**INSTRUCTIONS FOR THE TASK:** Go through the records below line by line. Count the lines with "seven" and give the count alone.
──────── EXTRACTED MATERIAL ────────
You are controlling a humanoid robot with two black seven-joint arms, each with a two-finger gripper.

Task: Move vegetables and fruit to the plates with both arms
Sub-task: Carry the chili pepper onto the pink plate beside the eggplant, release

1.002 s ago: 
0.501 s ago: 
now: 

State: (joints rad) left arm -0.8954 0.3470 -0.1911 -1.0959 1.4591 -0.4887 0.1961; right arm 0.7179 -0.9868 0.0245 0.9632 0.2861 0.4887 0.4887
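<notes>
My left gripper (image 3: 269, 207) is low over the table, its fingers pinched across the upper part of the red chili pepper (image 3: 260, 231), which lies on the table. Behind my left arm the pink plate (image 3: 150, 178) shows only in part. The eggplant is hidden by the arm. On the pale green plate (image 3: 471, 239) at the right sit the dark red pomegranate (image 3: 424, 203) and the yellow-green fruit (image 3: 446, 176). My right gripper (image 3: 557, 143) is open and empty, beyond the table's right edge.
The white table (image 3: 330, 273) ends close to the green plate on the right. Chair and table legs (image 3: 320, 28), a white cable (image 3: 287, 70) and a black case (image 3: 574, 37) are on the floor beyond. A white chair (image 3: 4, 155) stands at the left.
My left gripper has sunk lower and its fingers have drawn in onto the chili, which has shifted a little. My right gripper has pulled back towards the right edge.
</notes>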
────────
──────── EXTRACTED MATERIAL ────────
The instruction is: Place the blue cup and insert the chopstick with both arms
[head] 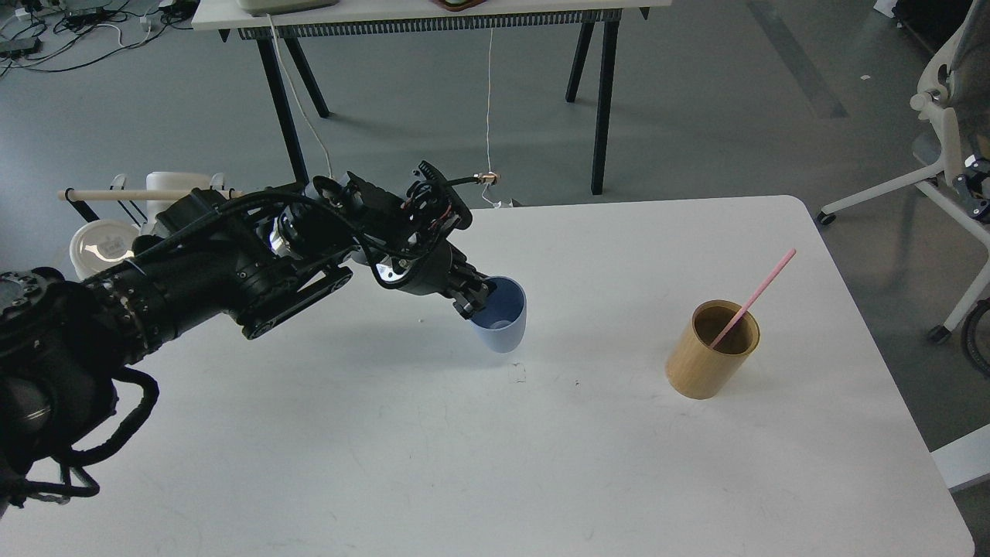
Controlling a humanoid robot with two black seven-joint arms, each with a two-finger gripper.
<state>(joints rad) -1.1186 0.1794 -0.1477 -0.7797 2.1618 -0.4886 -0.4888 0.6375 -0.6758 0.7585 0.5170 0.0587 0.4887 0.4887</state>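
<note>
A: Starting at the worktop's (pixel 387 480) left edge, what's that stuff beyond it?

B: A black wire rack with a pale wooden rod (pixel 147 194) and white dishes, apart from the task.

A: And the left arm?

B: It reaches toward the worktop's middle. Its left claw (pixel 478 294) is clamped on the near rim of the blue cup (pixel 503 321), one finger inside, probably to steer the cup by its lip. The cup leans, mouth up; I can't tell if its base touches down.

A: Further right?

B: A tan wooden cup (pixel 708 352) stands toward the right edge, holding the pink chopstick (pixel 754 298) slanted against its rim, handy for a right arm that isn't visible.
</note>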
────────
**TASK OUTPUT:** 2